[ASSIGNMENT]
All of the data below should be copied exactly as it stands.
[SOURCE DATA Boundary: Start]
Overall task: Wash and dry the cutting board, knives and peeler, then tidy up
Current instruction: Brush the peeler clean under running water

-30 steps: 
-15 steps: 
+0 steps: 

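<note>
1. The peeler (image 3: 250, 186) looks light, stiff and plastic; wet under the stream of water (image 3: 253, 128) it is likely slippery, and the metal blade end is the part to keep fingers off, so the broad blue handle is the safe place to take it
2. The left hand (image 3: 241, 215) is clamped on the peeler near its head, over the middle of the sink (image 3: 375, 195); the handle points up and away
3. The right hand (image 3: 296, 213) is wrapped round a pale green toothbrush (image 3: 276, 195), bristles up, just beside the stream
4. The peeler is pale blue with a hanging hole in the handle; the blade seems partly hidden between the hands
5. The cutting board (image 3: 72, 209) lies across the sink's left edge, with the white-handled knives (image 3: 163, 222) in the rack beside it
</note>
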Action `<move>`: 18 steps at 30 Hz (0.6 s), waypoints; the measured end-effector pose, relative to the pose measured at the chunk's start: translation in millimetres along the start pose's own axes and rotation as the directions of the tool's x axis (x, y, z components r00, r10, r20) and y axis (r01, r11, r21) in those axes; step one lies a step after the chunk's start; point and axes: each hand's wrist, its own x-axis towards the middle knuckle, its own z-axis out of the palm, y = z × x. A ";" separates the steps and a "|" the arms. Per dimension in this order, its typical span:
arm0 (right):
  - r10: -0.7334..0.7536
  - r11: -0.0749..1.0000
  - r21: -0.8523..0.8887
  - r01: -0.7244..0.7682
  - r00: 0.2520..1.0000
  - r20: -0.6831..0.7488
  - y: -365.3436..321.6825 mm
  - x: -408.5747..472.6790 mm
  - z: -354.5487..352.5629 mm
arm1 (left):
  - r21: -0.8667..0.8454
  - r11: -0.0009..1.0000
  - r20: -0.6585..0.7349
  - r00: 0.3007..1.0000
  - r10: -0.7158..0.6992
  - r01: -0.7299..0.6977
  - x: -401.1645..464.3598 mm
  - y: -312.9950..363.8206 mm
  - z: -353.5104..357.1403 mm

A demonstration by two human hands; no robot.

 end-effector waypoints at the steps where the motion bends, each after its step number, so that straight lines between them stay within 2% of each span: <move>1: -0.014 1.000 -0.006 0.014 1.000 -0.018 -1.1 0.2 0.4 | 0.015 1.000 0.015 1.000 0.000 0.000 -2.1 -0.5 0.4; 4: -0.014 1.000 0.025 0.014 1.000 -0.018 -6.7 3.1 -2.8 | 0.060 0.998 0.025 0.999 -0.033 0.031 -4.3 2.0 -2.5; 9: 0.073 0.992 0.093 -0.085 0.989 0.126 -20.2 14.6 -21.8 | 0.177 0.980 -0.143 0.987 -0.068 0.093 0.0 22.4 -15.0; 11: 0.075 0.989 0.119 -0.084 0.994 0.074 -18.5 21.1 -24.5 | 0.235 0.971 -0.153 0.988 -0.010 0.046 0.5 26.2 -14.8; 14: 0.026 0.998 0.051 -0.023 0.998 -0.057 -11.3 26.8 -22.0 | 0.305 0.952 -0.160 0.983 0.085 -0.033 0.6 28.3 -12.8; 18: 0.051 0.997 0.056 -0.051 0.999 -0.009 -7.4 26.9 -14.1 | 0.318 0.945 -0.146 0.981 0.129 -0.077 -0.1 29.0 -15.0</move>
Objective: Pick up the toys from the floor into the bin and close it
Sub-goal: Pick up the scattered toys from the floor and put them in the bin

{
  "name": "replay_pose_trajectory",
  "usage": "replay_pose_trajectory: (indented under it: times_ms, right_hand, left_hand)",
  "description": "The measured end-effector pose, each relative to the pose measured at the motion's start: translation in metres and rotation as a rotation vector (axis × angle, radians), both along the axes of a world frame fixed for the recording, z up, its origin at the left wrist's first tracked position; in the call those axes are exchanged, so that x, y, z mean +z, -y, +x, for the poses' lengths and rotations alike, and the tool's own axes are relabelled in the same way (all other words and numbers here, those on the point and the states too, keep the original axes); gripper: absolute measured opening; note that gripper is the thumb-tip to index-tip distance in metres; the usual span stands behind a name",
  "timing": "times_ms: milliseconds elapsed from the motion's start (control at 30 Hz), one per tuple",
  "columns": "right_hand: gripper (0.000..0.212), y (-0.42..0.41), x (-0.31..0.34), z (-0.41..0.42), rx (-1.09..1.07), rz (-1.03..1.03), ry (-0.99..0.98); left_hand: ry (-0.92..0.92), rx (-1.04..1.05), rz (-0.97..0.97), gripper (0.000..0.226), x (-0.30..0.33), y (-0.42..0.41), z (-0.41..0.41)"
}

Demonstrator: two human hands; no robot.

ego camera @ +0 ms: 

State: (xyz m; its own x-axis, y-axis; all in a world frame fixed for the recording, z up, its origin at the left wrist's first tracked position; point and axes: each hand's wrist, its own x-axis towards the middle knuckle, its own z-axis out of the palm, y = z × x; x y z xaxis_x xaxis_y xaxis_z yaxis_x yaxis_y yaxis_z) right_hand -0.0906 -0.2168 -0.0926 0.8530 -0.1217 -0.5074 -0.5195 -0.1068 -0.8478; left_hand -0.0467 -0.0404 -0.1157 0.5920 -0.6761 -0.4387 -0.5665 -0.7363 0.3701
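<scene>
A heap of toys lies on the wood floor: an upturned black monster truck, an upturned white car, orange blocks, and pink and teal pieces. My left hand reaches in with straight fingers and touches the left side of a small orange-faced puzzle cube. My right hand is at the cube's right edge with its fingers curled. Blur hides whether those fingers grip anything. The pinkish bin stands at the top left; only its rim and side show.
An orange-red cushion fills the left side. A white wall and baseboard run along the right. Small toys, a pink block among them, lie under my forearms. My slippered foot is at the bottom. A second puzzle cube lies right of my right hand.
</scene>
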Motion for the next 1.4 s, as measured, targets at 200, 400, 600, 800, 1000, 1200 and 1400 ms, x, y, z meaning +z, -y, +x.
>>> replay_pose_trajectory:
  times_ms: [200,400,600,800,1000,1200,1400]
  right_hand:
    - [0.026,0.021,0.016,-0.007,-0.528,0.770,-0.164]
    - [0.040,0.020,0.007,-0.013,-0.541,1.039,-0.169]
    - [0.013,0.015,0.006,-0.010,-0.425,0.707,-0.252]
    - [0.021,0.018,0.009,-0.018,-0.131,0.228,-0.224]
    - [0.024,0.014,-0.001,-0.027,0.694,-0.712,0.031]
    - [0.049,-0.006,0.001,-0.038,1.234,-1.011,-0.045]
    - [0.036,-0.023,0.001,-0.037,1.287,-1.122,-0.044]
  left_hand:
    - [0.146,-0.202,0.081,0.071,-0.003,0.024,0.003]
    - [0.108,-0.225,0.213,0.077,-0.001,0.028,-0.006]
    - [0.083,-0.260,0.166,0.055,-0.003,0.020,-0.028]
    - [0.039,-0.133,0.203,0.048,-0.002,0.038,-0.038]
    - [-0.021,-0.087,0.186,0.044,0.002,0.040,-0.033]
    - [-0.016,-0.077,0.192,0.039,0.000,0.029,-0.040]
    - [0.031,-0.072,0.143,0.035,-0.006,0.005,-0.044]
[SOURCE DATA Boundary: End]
[SOLUTION]
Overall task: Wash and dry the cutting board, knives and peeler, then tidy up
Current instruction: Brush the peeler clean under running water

-30 steps: 
-15 steps: 
+0 steps: 

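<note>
1. The peeler (image 3: 250, 186) looks light, stiff and plastic; wet under the stream of water (image 3: 253, 128) it is likely slippery, and the metal blade end is the part to keep fingers off, so the broad blue handle is the safe place to take it
2. The left hand (image 3: 241, 215) is clamped on the peeler near its head, over the middle of the sink (image 3: 375, 195); the handle points up and away
3. The right hand (image 3: 296, 213) is wrapped round a pale green toothbrush (image 3: 276, 195), bristles up, just beside the stream
4. The peeler is pale blue with a hanging hole in the handle; the blade seems partly hidden between the hands
5. The cutting board (image 3: 72, 209) lies across the sink's left edge, with the white-handled knives (image 3: 163, 222) in the rack beside it
</note>
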Action `<move>`: 18 steps at 30 Hz (0.6 s), waypoints; the measured end-effector pose, relative to the pose measured at the chunk's start: translation in millimetres along the start pose's own axes and rotation as the directions of the tool's x axis (x, y, z components r00, r10, r20) and y axis (r01, r11, r21) in those axes; step one lies a step after the chunk's start; point and axes: each hand's wrist, its own x-axis towards the middle knuckle, its own z-axis out of the palm, y = z × x. A ";" separates the steps and a "|" the arms. Per dimension in this order, its typical span:
arm0 (right):
  - r10: -0.7334..0.7536
  - r11: -0.0749..1.0000
  - r21: -0.8523..0.8887
  - r01: -0.7244..0.7682
  - r00: 0.2520..1.0000
  - r20: -0.6831..0.7488
  - y: -365.3436..321.6825 mm
  - x: -408.5747..472.6790 mm
  - z: -354.5487..352.5629 mm
arm1 (left):
  - r21: -0.8667..0.8454
  - r11: -0.0009..1.0000
  - r20: -0.6585..0.7349
  - r00: 0.3007..1.0000
  - r10: -0.7158..0.6992
  - r01: -0.7299..0.6977
  - x: -401.1645..464.3598 mm
  - y: -312.9950..363.8206 mm
  - z: -353.5104..357.1403 mm

A demonstration by two human hands; no robot.

 end-effector waypoints at the steps where the motion bends, each after its step number, so that straight lines between them stay within 2% of each span: <move>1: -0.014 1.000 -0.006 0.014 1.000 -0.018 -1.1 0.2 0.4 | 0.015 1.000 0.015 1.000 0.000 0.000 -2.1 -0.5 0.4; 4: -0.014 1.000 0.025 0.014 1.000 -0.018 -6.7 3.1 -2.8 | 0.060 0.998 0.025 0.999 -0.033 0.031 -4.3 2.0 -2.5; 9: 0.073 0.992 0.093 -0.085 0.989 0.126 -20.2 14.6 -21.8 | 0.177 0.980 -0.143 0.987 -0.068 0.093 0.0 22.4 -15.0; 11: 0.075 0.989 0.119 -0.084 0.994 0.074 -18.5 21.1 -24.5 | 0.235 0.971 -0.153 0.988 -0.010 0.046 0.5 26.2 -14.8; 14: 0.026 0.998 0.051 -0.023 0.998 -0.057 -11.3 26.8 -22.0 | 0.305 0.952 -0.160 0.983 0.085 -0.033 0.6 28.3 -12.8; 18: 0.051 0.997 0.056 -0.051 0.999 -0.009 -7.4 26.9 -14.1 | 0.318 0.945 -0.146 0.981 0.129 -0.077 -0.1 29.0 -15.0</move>
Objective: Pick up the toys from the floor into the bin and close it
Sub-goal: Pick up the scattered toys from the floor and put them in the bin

{
  "name": "replay_pose_trajectory",
  "usage": "replay_pose_trajectory: (indented under it: times_ms, right_hand, left_hand)",
  "description": "The measured end-effector pose, each relative to the pose measured at the motion's start: translation in metres and rotation as a rotation vector (axis × angle, radians), both along the axes of a world frame fixed for the recording, z up, its origin at the left wrist's first tracked position; in the call those axes are exchanged, so that x, y, z mean +z, -y, +x, for the poses' lengths and rotations alike, and the tool's own axes are relabelled in the same way (all other words and numbers here, those on the point and the states too, keep the original axes); gripper: absolute measured opening; note that gripper is the thumb-tip to index-tip distance in metres; the usual span stands behind a name",
  "timing": "times_ms: milliseconds elapsed from the motion's start (control at 30 Hz), one per tuple",
  "columns": "right_hand: gripper (0.000..0.212), y (-0.42..0.41), x (-0.31..0.34), z (-0.41..0.42), rx (-1.09..1.07), rz (-1.03..1.03), ry (-0.99..0.98); left_hand: ry (-0.92..0.92), rx (-1.04..1.05), rz (-0.97..0.97), gripper (0.000..0.226), x (-0.30..0.33), y (-0.42..0.41), z (-0.41..0.41)"
}

Demonstrator: two human hands; no robot.

ego camera @ +0 ms: 

State: (xyz m; its own x-axis, y-axis; all in a world frame fixed for the recording, z up, its origin at the left wrist's first tracked position; point and axes: each hand's wrist, its own x-axis towards the middle knuckle, its own z-axis out of the palm, y = z × x; x y z xaxis_x xaxis_y xaxis_z yaxis_x yaxis_y yaxis_z) right_hand -0.0906 -0.2168 -0.0926 0.8530 -0.1217 -0.5074 -0.5195 -0.1068 -0.8478; left_hand -0.0467 -0.0404 -0.1157 0.5920 -0.6761 -0.4387 -0.5665 -0.7363 0.3701
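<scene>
A heap of toys lies on the wood floor: an upturned black monster truck, an upturned white car, orange blocks, and pink and teal pieces. My left hand reaches in with straight fingers and touches the left side of a small orange-faced puzzle cube. My right hand is at the cube's right edge with its fingers curled. Blur hides whether those fingers grip anything. The pinkish bin stands at the top left; only its rim and side show.
An orange-red cushion fills the left side. A white wall and baseboard run along the right. Small toys, a pink block among them, lie under my forearms. My slippered foot is at the bottom. A second puzzle cube lies right of my right hand.
</scene>
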Motion for the next 1.4 s, as measured, targets at 200, 400, 600, 800, 1000, 1200 and 1400 ms, x, y, z meaning +z, -y, +x.
>>> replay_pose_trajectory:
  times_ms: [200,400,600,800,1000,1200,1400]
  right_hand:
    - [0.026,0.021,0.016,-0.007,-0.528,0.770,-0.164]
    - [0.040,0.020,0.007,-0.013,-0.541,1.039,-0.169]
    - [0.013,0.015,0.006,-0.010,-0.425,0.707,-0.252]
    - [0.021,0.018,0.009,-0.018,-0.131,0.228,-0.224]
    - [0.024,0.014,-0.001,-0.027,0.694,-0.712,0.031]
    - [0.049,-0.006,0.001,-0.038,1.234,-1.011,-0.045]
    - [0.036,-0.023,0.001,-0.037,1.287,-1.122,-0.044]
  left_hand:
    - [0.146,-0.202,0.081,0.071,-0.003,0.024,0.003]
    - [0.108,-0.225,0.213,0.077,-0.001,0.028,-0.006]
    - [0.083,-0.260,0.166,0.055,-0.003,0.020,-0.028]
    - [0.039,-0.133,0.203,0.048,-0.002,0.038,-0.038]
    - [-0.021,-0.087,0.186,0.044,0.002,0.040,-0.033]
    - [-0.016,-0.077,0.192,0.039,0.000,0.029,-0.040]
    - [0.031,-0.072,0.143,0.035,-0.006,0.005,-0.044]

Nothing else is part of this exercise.